Prompt
In the answer, each line from the top of the material through the line that contains "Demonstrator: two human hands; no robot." is restated exactly. No picture is given again.

Given information
# # #

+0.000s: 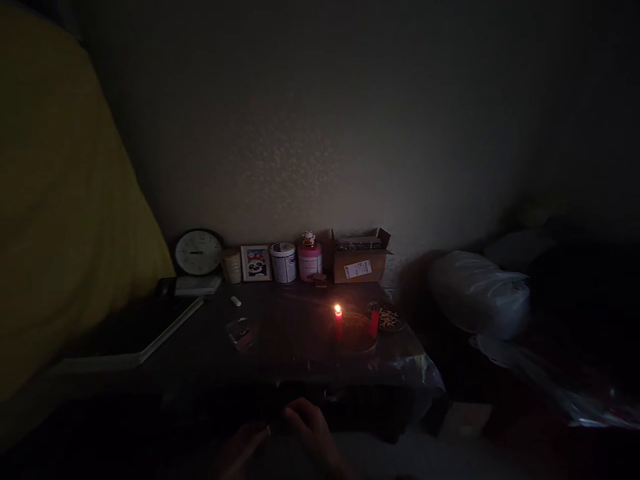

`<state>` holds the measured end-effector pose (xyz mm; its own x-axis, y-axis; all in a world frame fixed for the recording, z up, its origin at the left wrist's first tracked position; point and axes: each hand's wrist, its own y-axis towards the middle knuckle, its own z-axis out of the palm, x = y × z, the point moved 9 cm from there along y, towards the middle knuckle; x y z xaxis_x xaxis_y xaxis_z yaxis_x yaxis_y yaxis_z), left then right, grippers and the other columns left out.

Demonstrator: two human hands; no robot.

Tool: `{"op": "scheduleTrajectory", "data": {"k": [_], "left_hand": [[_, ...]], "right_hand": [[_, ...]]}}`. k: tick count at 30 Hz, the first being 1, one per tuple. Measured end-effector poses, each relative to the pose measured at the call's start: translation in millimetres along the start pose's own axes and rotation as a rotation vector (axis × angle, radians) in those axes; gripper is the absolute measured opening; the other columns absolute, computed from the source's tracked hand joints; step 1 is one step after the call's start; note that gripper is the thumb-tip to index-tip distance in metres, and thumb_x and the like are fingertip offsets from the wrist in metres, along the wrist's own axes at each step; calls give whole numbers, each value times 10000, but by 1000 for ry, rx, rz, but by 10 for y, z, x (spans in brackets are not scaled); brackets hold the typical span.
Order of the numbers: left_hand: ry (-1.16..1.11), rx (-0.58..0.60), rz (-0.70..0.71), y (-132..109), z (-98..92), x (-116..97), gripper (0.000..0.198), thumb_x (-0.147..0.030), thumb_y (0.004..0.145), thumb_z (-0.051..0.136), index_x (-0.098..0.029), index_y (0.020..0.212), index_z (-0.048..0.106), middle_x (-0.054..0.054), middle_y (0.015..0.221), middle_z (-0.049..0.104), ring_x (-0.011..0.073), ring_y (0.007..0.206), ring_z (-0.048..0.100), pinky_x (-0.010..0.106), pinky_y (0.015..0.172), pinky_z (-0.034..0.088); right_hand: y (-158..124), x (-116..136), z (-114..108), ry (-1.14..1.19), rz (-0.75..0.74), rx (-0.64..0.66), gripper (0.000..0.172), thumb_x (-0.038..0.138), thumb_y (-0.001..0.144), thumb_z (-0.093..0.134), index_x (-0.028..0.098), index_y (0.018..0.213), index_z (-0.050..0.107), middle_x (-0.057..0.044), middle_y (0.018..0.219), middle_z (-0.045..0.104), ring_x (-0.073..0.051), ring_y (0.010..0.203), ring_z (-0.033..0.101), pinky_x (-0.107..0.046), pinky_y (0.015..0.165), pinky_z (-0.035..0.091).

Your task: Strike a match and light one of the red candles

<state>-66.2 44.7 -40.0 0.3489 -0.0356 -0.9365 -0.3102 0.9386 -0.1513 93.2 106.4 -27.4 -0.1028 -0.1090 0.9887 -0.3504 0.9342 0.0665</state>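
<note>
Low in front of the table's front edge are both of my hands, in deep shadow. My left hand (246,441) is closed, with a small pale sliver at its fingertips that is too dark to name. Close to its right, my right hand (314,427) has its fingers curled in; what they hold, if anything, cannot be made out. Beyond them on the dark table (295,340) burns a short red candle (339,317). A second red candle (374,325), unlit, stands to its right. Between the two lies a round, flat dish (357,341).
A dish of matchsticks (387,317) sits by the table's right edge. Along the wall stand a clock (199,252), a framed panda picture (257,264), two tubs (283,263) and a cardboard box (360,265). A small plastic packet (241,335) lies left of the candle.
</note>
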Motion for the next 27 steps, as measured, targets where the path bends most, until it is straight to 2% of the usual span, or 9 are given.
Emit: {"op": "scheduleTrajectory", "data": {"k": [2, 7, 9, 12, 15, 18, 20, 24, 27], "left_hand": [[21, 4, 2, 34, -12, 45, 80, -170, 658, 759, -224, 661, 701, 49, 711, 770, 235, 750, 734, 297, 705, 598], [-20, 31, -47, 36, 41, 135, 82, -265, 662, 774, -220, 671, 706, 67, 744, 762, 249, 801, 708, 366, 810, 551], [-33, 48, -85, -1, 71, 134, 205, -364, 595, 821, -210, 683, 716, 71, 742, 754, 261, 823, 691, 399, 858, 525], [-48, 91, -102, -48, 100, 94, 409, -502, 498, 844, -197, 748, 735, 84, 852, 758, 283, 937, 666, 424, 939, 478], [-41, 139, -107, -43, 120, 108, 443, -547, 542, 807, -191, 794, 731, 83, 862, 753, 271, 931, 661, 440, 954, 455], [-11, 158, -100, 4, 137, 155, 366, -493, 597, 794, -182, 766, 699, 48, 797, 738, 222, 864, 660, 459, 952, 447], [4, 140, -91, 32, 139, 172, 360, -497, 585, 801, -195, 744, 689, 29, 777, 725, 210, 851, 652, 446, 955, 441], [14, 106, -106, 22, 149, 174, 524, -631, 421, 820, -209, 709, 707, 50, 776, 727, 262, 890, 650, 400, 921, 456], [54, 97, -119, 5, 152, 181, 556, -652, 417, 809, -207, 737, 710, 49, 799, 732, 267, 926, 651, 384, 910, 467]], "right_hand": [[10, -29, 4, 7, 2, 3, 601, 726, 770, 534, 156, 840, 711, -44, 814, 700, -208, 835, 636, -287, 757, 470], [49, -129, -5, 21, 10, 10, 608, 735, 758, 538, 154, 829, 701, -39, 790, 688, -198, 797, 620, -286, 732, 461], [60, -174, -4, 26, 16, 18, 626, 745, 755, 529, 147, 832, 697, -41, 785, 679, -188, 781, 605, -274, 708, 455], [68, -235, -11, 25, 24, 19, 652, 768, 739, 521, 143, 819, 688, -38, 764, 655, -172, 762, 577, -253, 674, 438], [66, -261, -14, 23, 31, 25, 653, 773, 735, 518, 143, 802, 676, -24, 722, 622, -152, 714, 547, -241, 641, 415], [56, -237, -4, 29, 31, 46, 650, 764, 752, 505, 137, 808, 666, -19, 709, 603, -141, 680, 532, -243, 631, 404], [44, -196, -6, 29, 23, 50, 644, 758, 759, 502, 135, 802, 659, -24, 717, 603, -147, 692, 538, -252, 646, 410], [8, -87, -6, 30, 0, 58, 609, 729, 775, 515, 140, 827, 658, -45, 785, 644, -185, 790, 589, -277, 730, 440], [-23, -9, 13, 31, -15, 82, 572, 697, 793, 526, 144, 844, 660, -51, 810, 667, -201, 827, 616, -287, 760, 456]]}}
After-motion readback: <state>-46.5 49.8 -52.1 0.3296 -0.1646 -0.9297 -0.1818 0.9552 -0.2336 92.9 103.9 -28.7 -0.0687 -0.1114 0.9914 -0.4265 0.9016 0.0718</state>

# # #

Reply
+0.000s: 

`<state>` holds the measured end-effector pose (xyz mm; its own x-axis, y-axis; all in a world frame fixed for the recording, z up, its origin at the left wrist's first tracked position; point and axes: each hand's wrist, its own y-axis towards the middle knuckle, its own z-axis out of the palm, x = y × z, the point moved 9 cm from there along y, towards the middle knuckle; x y z xaxis_x xaxis_y xaxis_z yaxis_x yaxis_y yaxis_z), left then right, grippers and the other columns left out.

Demonstrator: two human hands; no robot.

No further output is needed here.